### Problem description
Using the data below, copy out all lines with the word "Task".

*** Opening of Listed entries ***

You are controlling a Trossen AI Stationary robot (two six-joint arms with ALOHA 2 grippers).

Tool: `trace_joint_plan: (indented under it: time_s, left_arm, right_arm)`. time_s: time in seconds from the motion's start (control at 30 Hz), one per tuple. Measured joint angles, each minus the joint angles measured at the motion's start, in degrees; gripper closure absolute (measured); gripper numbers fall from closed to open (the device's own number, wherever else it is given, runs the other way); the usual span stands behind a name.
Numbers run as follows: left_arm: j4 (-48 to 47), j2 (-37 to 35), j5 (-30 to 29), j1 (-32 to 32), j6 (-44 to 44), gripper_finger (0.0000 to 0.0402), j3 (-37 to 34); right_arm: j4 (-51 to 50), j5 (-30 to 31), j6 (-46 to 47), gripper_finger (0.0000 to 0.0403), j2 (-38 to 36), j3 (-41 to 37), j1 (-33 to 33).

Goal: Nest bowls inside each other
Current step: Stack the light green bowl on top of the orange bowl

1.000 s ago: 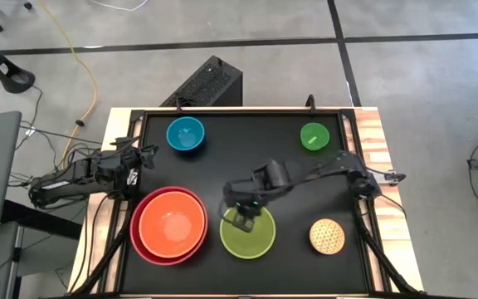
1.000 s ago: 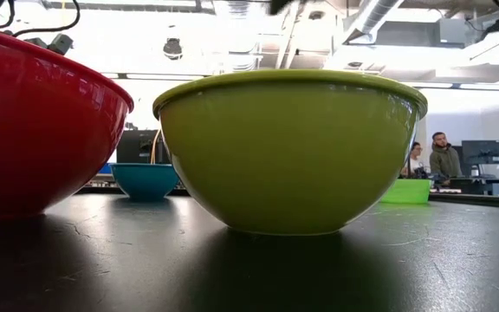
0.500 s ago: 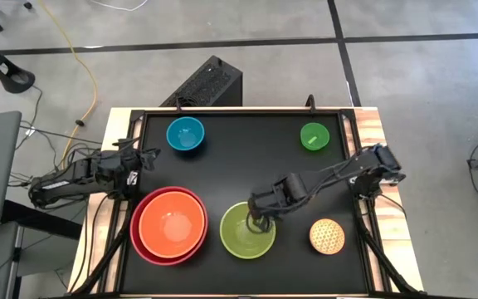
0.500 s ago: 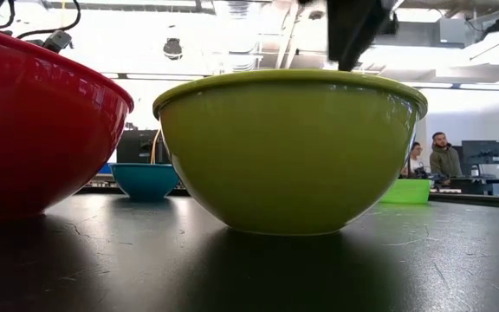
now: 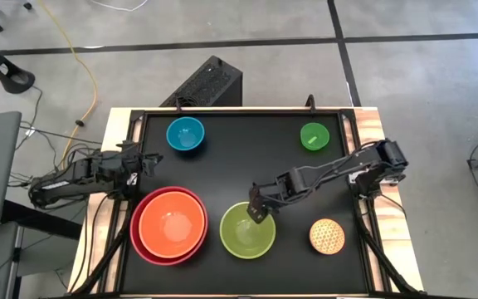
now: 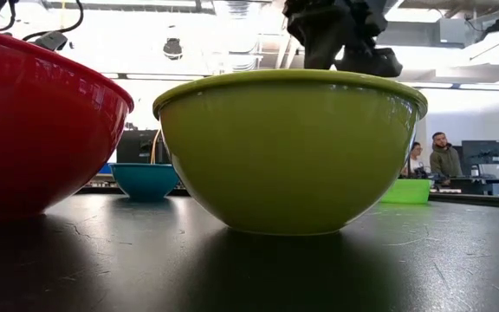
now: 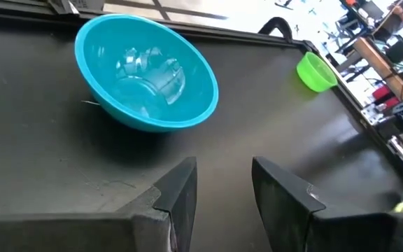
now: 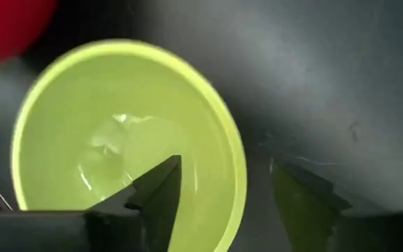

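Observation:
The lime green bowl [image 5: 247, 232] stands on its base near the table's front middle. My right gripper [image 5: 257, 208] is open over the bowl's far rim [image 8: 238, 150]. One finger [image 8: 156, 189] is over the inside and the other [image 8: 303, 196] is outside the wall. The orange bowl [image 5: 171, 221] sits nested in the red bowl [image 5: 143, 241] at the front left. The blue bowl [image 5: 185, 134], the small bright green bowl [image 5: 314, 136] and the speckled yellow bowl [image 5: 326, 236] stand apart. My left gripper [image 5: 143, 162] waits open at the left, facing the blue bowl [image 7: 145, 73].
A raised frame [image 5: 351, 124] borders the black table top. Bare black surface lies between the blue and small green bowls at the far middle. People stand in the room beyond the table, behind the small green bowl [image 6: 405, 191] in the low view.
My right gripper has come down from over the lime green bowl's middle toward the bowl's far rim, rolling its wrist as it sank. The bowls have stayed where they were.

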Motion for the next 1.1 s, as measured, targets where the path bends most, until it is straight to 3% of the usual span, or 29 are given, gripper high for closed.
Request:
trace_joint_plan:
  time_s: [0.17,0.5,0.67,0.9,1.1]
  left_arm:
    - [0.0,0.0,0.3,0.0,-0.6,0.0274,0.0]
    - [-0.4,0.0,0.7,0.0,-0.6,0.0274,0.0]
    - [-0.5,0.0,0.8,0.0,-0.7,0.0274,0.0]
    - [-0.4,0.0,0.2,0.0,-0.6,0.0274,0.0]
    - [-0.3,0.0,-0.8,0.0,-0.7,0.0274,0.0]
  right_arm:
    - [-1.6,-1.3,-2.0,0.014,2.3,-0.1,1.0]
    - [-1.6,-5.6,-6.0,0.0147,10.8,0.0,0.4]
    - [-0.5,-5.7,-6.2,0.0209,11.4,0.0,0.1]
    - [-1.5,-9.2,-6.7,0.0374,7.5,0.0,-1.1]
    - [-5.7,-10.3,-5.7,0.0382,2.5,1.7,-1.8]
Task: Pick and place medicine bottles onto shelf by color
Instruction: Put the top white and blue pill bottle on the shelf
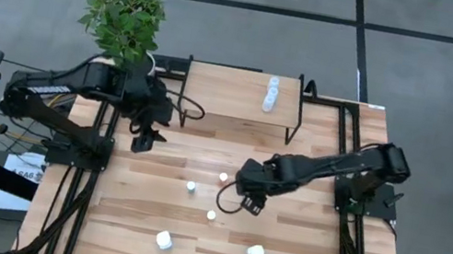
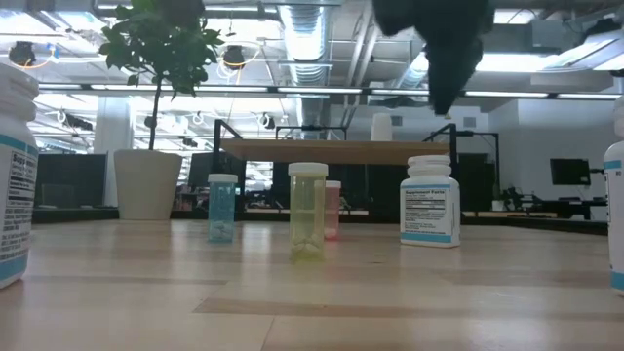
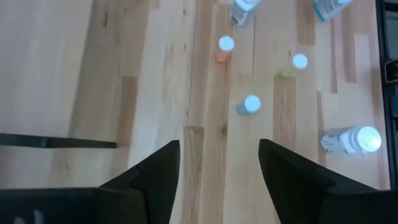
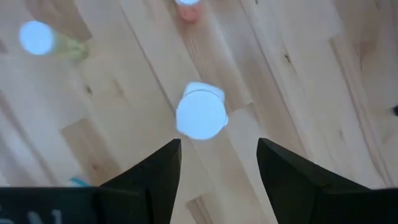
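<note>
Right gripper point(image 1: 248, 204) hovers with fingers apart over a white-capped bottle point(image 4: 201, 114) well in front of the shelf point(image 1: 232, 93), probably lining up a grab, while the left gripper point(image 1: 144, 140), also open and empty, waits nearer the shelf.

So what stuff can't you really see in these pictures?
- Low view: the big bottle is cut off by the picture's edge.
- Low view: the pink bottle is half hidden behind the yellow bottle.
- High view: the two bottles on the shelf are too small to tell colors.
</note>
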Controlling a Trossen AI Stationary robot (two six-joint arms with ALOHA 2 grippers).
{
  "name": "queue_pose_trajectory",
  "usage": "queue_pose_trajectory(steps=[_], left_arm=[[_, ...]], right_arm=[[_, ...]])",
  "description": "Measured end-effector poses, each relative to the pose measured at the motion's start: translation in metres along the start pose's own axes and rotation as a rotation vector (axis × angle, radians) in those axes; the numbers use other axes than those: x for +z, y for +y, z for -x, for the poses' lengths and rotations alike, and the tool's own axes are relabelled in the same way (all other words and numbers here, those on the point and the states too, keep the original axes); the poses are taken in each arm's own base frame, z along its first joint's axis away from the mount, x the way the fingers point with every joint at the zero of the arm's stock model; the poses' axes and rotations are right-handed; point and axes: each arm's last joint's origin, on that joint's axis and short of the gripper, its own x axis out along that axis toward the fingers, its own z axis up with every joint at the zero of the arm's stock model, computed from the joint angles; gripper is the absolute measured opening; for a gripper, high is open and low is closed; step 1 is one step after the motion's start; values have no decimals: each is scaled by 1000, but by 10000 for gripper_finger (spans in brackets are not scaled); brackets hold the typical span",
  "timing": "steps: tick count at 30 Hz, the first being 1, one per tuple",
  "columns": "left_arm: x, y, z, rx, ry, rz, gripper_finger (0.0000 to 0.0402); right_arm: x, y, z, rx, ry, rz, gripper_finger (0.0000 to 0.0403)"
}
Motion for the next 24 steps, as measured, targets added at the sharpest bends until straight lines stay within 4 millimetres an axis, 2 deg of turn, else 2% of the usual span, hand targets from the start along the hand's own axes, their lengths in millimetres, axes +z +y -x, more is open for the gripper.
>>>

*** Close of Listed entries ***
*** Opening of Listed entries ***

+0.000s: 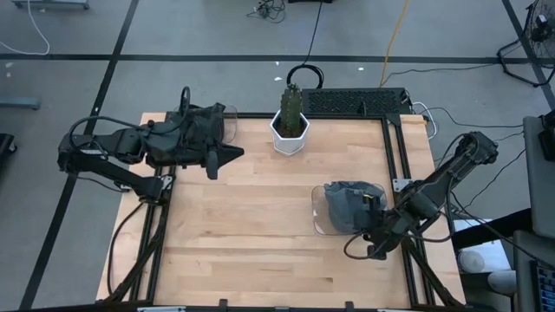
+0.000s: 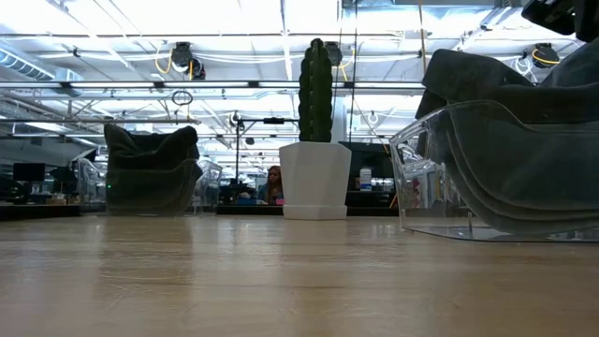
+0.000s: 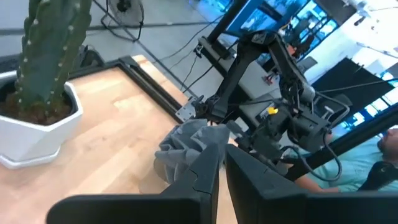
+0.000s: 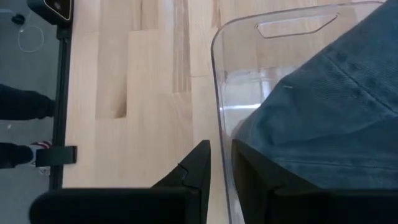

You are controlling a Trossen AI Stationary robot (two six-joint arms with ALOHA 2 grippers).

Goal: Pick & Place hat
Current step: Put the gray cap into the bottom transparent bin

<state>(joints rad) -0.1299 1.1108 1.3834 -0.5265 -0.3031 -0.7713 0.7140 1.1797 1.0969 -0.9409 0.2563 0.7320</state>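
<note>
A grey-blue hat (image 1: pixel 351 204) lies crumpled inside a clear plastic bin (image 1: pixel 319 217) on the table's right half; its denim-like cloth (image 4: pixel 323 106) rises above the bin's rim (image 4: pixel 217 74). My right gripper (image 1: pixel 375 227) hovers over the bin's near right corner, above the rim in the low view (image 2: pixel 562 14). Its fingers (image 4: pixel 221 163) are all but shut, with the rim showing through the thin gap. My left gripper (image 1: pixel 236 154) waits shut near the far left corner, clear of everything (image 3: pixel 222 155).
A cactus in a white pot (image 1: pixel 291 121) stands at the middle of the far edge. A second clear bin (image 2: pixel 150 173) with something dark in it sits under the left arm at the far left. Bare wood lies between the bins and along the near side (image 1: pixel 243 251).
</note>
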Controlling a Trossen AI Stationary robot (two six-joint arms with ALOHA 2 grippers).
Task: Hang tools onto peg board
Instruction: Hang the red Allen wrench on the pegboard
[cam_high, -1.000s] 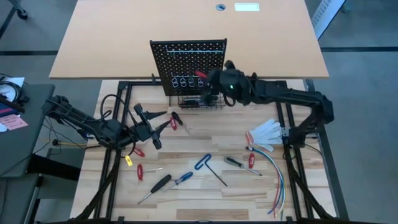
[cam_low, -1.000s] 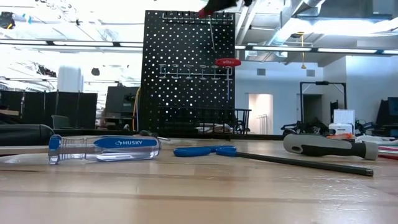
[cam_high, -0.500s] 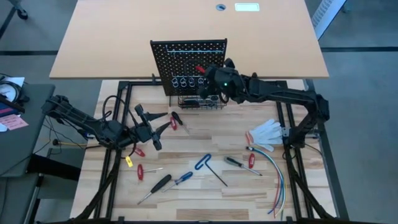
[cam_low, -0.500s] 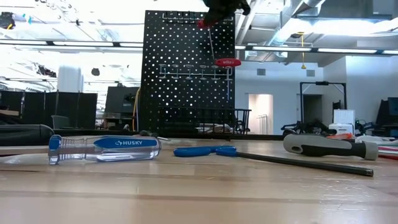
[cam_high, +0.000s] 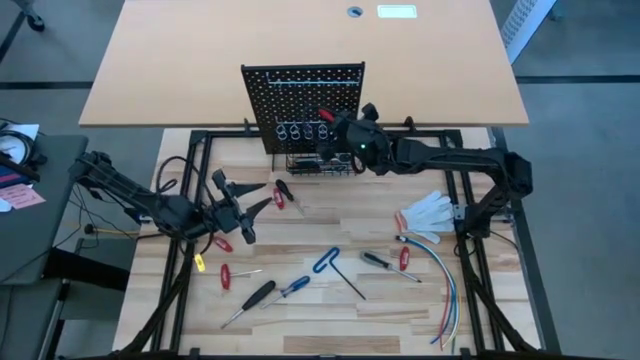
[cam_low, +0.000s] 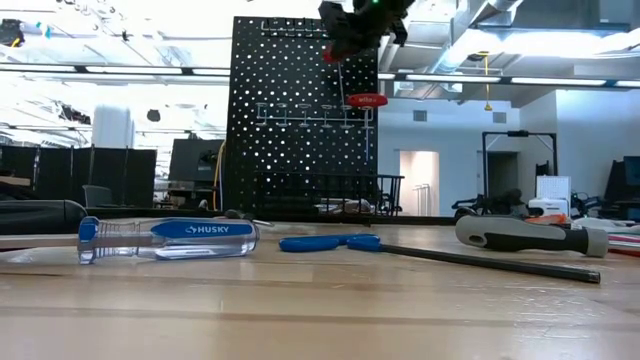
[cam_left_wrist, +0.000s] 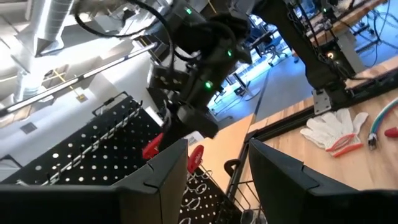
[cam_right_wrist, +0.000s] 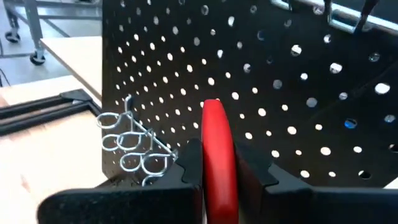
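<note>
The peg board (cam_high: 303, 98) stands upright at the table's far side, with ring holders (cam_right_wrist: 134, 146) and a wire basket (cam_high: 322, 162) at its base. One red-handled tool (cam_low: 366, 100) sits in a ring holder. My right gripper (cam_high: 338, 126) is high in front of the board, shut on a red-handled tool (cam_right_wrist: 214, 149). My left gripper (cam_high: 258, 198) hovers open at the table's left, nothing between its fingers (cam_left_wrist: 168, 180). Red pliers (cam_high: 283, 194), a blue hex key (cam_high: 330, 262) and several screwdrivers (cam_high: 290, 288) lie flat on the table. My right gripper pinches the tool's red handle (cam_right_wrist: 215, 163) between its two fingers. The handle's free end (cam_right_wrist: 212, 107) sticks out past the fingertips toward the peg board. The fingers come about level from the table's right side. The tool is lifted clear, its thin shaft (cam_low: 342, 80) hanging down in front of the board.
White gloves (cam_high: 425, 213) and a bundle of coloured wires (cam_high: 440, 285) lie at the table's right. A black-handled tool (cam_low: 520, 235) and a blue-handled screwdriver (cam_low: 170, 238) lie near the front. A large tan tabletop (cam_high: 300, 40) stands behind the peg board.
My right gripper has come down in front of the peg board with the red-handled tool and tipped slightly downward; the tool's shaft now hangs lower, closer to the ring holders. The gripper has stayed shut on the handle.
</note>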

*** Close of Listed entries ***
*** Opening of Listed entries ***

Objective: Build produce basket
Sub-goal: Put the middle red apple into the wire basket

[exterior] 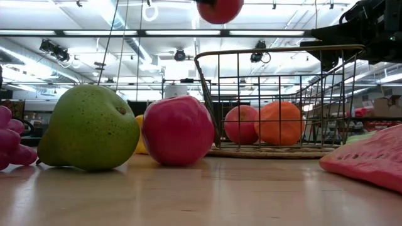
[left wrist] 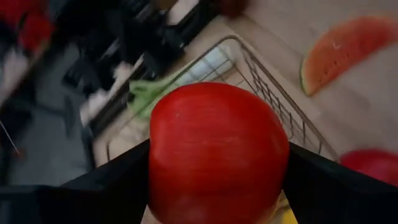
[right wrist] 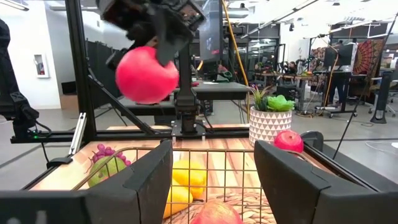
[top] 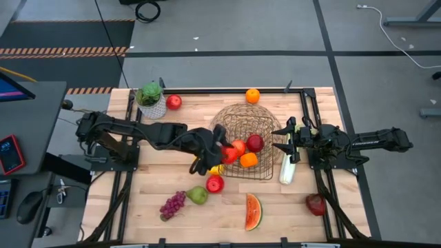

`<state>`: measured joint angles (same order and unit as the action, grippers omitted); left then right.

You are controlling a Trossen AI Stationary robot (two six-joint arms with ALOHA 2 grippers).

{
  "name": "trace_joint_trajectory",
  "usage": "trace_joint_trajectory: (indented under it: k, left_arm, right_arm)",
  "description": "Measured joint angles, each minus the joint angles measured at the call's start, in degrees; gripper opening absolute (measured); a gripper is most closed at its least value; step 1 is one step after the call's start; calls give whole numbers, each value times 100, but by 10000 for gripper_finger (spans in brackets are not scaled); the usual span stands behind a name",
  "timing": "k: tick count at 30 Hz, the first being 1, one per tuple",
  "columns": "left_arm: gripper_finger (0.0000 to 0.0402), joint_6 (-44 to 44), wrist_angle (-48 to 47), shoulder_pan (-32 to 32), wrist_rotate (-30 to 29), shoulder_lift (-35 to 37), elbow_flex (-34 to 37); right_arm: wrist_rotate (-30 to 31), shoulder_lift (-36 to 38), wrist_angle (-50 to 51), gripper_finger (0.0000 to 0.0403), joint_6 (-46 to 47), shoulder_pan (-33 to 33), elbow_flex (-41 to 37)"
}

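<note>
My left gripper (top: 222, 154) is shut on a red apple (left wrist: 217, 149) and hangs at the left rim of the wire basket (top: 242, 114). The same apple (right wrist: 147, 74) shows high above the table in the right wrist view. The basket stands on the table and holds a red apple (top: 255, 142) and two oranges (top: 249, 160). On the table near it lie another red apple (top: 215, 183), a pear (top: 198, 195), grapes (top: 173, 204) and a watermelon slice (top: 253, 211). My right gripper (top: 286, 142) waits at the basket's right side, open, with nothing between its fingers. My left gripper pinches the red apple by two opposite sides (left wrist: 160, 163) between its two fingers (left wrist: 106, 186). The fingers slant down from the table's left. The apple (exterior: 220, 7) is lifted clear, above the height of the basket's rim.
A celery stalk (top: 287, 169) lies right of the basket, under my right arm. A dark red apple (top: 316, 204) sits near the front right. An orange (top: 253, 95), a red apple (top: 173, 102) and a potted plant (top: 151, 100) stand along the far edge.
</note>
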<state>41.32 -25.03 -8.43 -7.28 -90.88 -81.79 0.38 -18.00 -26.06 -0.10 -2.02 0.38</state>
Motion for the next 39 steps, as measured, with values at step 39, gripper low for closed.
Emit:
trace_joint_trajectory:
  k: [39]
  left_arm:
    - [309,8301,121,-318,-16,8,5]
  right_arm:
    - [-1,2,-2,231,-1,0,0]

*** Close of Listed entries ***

### Solution for this problem
Task: Pick and place medicine bottles onto shelf by color
Task: Hang tools onto peg board

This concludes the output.